Pas de commissariat dans le musée
Lors d’une table ronde au Sénat consacrée à la sûreté des musées, Patrice Faure a expliqué qu’accepter un commissariat au Louvre créerait un précédent pour d’autres établissements culturels. Il défend une sécurisation périmétrique accrue et rappelle que le Louvre dispose de “1 300 caméras”, dont une partie seulement est numérique. Objectif annoncé: mieux coordonner les moyens internes du musée et l’appui policier sans implanter de service permanent à l’intérieur.

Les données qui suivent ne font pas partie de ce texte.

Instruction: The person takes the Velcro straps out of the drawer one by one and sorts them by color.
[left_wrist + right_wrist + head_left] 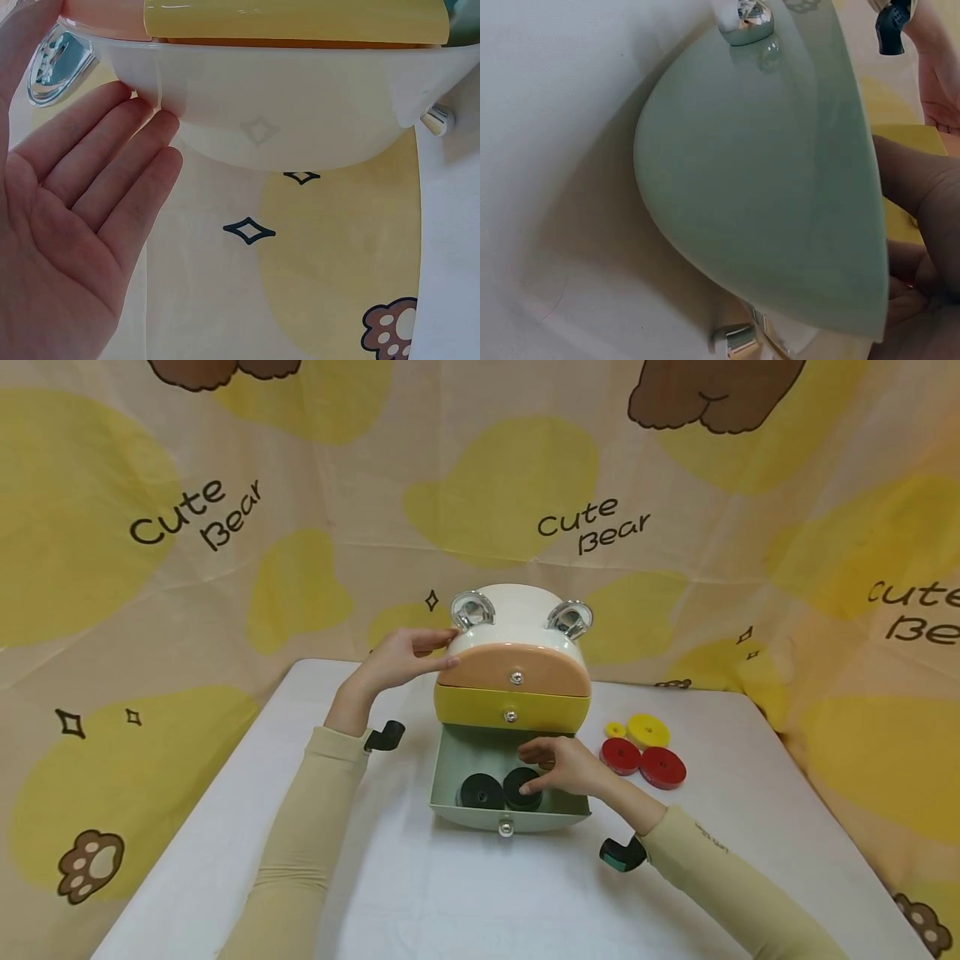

Chronologie de l’intervention le 19 octobre
À propos du casse, le préfet a précisé que “la première alerte” est parvenue au 17 à 9 h 36. Les équipages de police sont arrivés trois minutes plus tard. Un collaborateur a ajouté qu’il n’y a eu “qu’une minute entre l’appel et l’alarme Ramses à l’intérieur du musée”. Cette séquence est au cœur des vérifications en cours sur la réactivité des systèmes d’alerte et la chaîne d’intervention.
Et maintenant
La préfecture de police travaille avec la direction du Louvre sur un renforcement des contrôles aux abords, l’optimisation de la vidéoprotection et l’actualisation des procédures d’alerte. La piste d’un commissariat intramuros est, à ce stade, écartée au profit d’un dispositif externe plus robuste.